Hong Kong is expected to have recorded 69 IPOs raising approximately HKD87.6 billion by 31 December 2024. This is a 1% drop from 2023's 70 IPOs but an 89% increase in proceeds from HKD46.3 billion in 2023. A jumbo listing from a Chinese home appliance group and three large listings from a Chinese beverage company, a logistical services company and an advanced driver assistance systems and autonomous driving solutions provider contributed to Hong Kong's performance in 2024.

"We are very pleased to see Hong Kong's stellar performance and milestones in 2024. It remained in 4th position globally in IPO fundraising in 2024 with the support of listings from leading Chinese companies after a slowdown in 2023. At last, it hosted listings from first three special technology companies and a de-SPAC listing after the introduction of these two new regimes in 2023 and 2022 respectively. While the former demonstrates the effects of the cooperations between the mainland and Hong Kong capital markets, the latter shows the success of the reforms of the Hong Kong capital market that were made in the last few years," adds Robert Lui, Southern Region Hong Kong Offering Services leader of the Capital Market Services Group, Deloitte China.

In 2025, the Capital Market Services Group predicts that listings from A-share issuers, leading Chinese companies, US-listed China concept stocks, and overseas companies will drive the Hong Kong IPO market. The market should record about 80 IPOs raising approximately HKD130 billion to HKD150 billion. Technology, life science and health care and consumer business will remain the drivers of the IPO market.

"The streamlined timeline for new listing applications and enhanced collaboration between Hong Kong and Mainland China's capital markets are set to attract more A-share issuers and leading Chinese enterprises to Hong Kong. This represents a substantial opportunity for the Hong Kong market, especially considering that only about one-third of the top 500 A-share listed companies by market capitalization are currently listed here," says Edward Au, Southern Region managing partner, Deloitte China.

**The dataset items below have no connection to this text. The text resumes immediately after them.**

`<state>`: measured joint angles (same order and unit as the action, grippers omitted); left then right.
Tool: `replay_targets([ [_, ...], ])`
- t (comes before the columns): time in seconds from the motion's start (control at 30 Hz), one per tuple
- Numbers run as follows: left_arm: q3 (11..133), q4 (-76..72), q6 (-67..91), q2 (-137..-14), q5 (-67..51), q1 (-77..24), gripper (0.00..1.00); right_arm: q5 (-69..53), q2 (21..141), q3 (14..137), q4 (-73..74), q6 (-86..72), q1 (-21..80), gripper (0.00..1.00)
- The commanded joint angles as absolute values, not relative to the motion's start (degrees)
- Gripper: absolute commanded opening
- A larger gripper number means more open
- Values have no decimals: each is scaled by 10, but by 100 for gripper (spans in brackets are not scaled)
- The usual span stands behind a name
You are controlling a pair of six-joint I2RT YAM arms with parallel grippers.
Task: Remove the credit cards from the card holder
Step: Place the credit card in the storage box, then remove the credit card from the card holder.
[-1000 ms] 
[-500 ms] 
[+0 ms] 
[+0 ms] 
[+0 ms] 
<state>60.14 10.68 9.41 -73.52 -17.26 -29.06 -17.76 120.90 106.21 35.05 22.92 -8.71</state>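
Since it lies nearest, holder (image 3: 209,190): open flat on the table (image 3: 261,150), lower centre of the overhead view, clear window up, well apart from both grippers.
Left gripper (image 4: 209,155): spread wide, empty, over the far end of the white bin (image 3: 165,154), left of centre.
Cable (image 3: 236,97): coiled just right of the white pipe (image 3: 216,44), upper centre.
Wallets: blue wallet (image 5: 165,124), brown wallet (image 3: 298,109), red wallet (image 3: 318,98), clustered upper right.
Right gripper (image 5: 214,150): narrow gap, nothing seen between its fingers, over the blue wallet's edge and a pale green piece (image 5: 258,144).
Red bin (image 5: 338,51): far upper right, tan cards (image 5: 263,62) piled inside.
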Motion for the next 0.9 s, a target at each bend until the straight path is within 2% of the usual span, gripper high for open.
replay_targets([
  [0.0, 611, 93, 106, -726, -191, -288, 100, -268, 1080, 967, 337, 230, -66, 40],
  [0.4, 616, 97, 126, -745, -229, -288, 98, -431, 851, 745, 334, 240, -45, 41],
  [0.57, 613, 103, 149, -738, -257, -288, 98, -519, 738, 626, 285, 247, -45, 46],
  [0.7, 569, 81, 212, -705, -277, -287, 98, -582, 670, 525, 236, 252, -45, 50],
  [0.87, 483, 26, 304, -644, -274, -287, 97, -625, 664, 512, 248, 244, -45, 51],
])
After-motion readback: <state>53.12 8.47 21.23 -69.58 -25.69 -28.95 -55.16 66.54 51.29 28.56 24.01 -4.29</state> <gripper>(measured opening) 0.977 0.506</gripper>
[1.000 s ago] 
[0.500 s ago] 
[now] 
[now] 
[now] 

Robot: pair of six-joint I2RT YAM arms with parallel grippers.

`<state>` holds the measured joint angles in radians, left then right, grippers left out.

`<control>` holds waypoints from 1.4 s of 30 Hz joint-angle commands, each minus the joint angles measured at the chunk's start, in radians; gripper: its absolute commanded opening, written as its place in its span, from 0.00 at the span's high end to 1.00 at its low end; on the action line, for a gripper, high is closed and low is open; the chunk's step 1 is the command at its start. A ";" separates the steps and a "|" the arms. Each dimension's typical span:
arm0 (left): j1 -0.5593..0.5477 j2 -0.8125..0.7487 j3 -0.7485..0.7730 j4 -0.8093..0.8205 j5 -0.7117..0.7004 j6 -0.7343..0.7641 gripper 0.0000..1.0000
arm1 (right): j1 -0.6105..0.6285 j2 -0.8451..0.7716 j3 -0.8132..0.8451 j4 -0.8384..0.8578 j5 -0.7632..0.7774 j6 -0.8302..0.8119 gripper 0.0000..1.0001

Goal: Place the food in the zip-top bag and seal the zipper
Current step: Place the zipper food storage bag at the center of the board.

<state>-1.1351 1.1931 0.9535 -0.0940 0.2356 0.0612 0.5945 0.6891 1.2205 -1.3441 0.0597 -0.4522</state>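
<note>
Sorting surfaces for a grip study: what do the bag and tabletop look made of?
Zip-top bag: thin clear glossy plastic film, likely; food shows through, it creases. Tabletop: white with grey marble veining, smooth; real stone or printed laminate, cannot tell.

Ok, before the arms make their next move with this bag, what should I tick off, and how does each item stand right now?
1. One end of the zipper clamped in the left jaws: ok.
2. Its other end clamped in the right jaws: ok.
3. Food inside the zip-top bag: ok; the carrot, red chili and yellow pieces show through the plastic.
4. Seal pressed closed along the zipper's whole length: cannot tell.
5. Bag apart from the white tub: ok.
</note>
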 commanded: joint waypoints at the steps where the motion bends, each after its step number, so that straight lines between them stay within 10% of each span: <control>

"In addition, potential changes to Sino-US trade relations under the incoming US administration might increase geopolitical uncertainties, prompting more Chinese companies and US-listed China concept stocks to turn to Hong Kong as their preferred overseas listing hub. Alongside the prospect of further US interest rate cuts and additional Chinese economic stimulus policies aimed at sustaining growth, these factors are expected to bolster the momentum and investor sentiment in Hong Kong’s IPO market as we move into 2025," adds Au.

In 2024, more Chinese companies went public and raised more funds in the US amid a slowdown in the A-share IPO market. About 53 Chinese businesses will have listed in 2024, raising USD1.843 billion against 34 companies raising USD855 million in 2023. Most of this year's proceeds were driven by the top three IPOs by an electronic vehicle manufacturing company and two autonomous driving technology companies.

"Although more Chinese companies could opt for Hong Kong instead of the US in 2025, we believe some smaller Chinese businesses, especially from the technology segment will still flock to the US given the receptiveness of US' investors towards innovative business models, its longstanding reputation as an international market, and the availability of more comparable peers in the market for better valuations," explains Allen Lau, Capital Market Services Group National leader, Deloitte China.


Notes to editors:

Unless specified otherwise, all statistics are updated with our estimates and analysis as of 31 December 2024 and excludes listings from by investment trust companies, closed-ended investment companies, closed-ended funds, special purpose acquisition companies (SPACs) and de-SPACs.

Sources for A-share IPO statistics: the China Securities Regulatory Commission, Shanghai Stock Exchange, Shenzhen Stock Exchange, Beijing Stock Exchange, Deloitte estimates and analysis.

Sources for Hong Kong IPO statistics: the Stock Exchange of Hong Kong, Deloitte estimates and analysis; excludes GEM to MB transfers and SPAC and de-SPAC listings.

Sources for global and US IPO (Chinese companies) statistics: Shanghai Stock Exchange, Nasdaq, the Stock Exchange of Hong Kong, National Stock Exchange of India, Tokyo Stock Exchange, Bloomberg, Dealogic and Deloitte analysis.